Читать «Земные заботы» онлайн - страница 359

Мари Осмундсен

— Нынче никто на себя не похож. Только старики все такие же, как были.

— Что ты имеешь в виду? — спросила я.

— А то, что только в старости понимаешь, что все молодые какие-то увечные.

Десять лет назад у мамы случился инсульт, и говорит она с большим трудом. Слова она помнит, но произносит так, что их почти не узнать, они катаются, как шарики, и о чем она говорит, можно только догадываться, к тому же шариков этих совсем немного. У нее ампутирована нога выше колена — она уже давно страдает диабетом. Днем мама в кресле-каталке сидит в общей комнате или у себя в палате, которую она делит с Гунхильд. Гунхильд говорит не лучше, чем мама, и по той же причине, но ноги у нее целы. В палате у каждой из них своя тумбочка, тумбочка Гунхильд уставлена фотографиями в рамках, это ее дети и внуки, вероятно, они считают, что это заменяет Гунхильд их присутствие, они редко навещают ее. Многие дети рассуждают так: мама или папа должны иметь собственную мебель и собственную комнату, чтобы у них было ощущение дома; только мы сами, к сожалению, не можем навещать родителей так часто, как хотелось бы, кроме того, нам больно видеть, как старики одиноки, какая казенная здесь атмосфера и насколько безразлично относится персонал к своим подопечным — как-никак, а мы платим налоги! До чего же сильно мама сдала, а была такая бодрая! Бедняжка! Остается надеяться, что ей недолго мучиться, все равно это не жизнь. Не жизнь, а сплошное унижение. Какой недостойный конец!

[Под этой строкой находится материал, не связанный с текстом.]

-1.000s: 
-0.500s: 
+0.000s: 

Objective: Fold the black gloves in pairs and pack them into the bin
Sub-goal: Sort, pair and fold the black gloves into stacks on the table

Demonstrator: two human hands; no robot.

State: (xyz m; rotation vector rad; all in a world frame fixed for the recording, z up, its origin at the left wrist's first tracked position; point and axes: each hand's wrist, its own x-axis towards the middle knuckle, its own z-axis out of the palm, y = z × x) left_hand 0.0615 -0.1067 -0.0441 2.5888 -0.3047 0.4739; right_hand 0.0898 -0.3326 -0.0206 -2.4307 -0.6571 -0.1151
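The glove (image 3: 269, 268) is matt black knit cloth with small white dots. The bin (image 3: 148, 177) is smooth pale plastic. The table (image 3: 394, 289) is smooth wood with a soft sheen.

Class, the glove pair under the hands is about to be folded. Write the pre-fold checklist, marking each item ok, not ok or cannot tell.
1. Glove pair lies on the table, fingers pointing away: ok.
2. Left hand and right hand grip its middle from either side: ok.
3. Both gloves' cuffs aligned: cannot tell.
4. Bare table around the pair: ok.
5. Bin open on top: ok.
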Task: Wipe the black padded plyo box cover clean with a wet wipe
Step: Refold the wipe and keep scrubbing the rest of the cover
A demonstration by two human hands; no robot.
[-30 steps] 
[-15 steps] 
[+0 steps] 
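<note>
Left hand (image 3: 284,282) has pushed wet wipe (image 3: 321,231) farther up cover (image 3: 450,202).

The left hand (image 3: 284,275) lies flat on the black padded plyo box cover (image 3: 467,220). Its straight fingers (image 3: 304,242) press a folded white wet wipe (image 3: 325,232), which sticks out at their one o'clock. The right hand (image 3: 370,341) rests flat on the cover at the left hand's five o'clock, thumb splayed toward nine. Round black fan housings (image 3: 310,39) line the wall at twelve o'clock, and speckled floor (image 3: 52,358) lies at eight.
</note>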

Такие рассуждения я слышала не единожды. Одна из дочерей Гунхильд иногда работает в киоске, она моя ровесница, при встрече она непременно спрашивает про Гунхильд, поскольку знает, что я часто бываю в том отделении. «Я ведь очень занята, не то что ты»— говорит она.

Допускаю, что дети Гунхильд вовсе не желают матери скорого конца, ее пенсию они тратят на свой отдых и даже не делают из этого тайны; «Ведь у мамы есть все необходимое, надо ездить сейчас, пока мы еще не старые, а там, кто знает…» Кольцо с красным камнем, которое Гунхильд носила раньше между двумя обручальными кольцами, сверкает на пальце у киоскерши.

Недостойная жизнь, недостойный конец, что они хотят этим сказать? А пасть на поле битвы, как Густав II Адольф или Карл XII, это достойно? А попасть под колеса автомобиля и умереть в одночасье на улице или в постели? Может, и болеть тоже недостойно? Наверное, единственное, что достойно человека, — это сохранять здоровье и веселое расположение духа до последнего вздоха? Брехня все это. Им тяжко не оттого, что они видят старческое слабоумие или сердечную недостаточность, — их пугает недостаток собственной сердечности, сознание, что они поступают не так, как «надо». Ничего удивительного, что многие теперь поговаривают, будто не худо бы помочь человеку вовремя уйти из жизни. Жизнь, которая миновала свою высшую фазу, — недостойная жизнь; пожалуйста, сделайте последнюю инъекцию Юханссону из отделения «Б», такова воля его близких и его самого, он столько раз говорил, что хочет умереть. И никому дела нет до того, что у Юханссона из отделения «Б» тоже бывают светлые и хорошие дни, например когда к нему на окно прилетает синица и клюет замазку или когда он пьет божественный кофе. Ну, это уже несерьезно! Какой смысл жить ради синицы или чашечки кофе? Разве достойно человека умирать голодной смертью в лагере беженцев, не лучше ли, если Красный Крест сделает ему достойную инъекцию? Взрослые дети готовы собственноручно сделать укол отцу или матери, а потом заглянуть и в лагерь для беженцев. Чтобы там тоже с достоинством был полный порядок. И чем скорее это будет сделано, тем лучше для всех. Одновременно мы избавимся и от угрызений совести, что не навещали своих близких в больнице.